El Olympique de Lyon ha recibido elogios formales del organismo de control financiero francés, la DNCG, por la drástica reducción de la masa salarial del club durante la temporada pasada. El reconocimiento, expresado por el presidente de la DNCG, Jean-Marc Mickeler, en una entrevista con L'Équipe, llega menos de un año después de que el Lyon se enfrentara al descenso administrativo, pero fuera salvado en apelación.
Mickeler destacó la magnitud y la velocidad de la reestructuración financiera del club bajo su nueva dirección. "El nuevo equipo directivo ha respondido con una reactividad y determinación que merecen respeto", declaró Mickeler. "La reducción de la masa salarial lograda en una sola temporada es sin precedentes en la historia reciente del fútbol profesional francés. Es un esfuerzo considerable, y lo reconocemos plenamente". Esto marca un cambio significativo para el Lyon, que ha atravesado un período de importantes cambios tanto dentro como fuera del campo.

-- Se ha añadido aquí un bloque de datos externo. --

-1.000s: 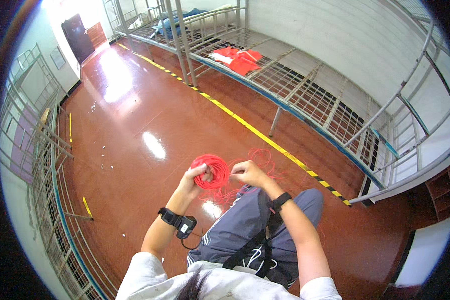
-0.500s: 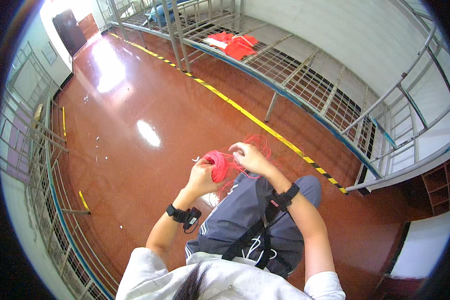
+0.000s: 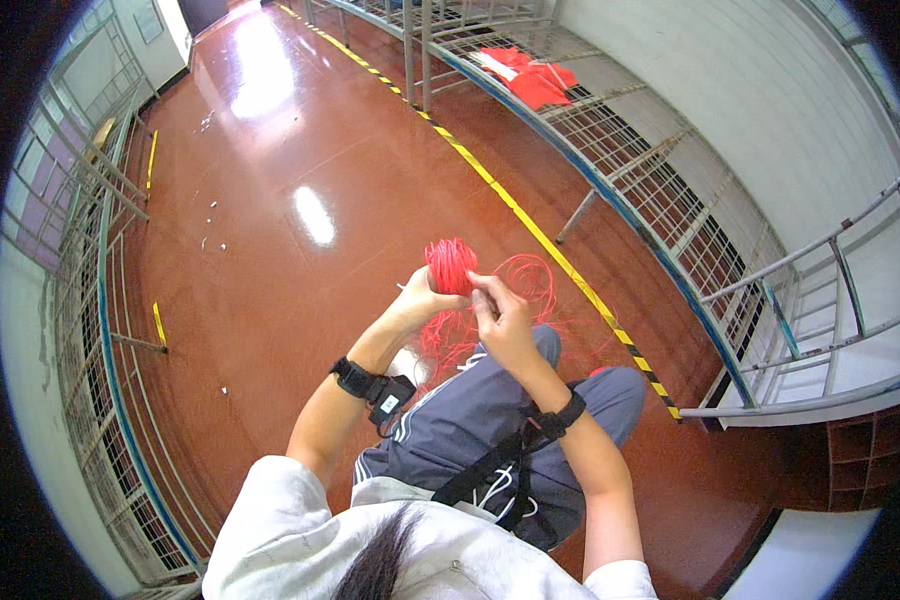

El presidente de la DNCG trazó un contraste con la situación del Olympique de Marseille, otro club bajo escrutinio. "El Marsella optó por la máxima ambición deportiva anticipando ingresos europeos que no se materializaron al nivel esperado", explicó Mickeler. Señaló que el propietario Frank McCourt y la nueva dirección son plenamente conscientes de los ajustes necesarios. Mickeler enfatizó que el papel de la DNCG es acompañar a estos clubes emblemáticos de vuelta al equilibrio financiero, no desestabilizarlos.
Los comentarios subrayan un desafío financiero más amplio dentro del fútbol francés. Mickeler reveló que, en promedio, los clubes que han estado en la Ligue 1 durante las últimas tres temporadas han reducido sus masas salariales en aproximadamente un 25%. Reconoció los considerables esfuerzos de algunos clubes y agradeció a los accionistas por realizar importantes contribuciones financieras para evitar situaciones más graves. Este contexto de austeridad impuesta está destinado a definir un potencialmente turbulento mercado de fichajes de verano para muchos equipos de la Ligue 1.
Para el Lyon, este respaldo público del organismo rector proporciona un voto de confianza en su trayectoria actual y puede ofrecer una mayor flexibilidad a la hora de planificar la reconstrucción de su plantilla. La capacidad del club para cumplir con los estrictos requisitos de la DNCG tan rápidamente sugiere una base estabilizada desde la que operar en el mercado, aunque con una continua disciplina financiera.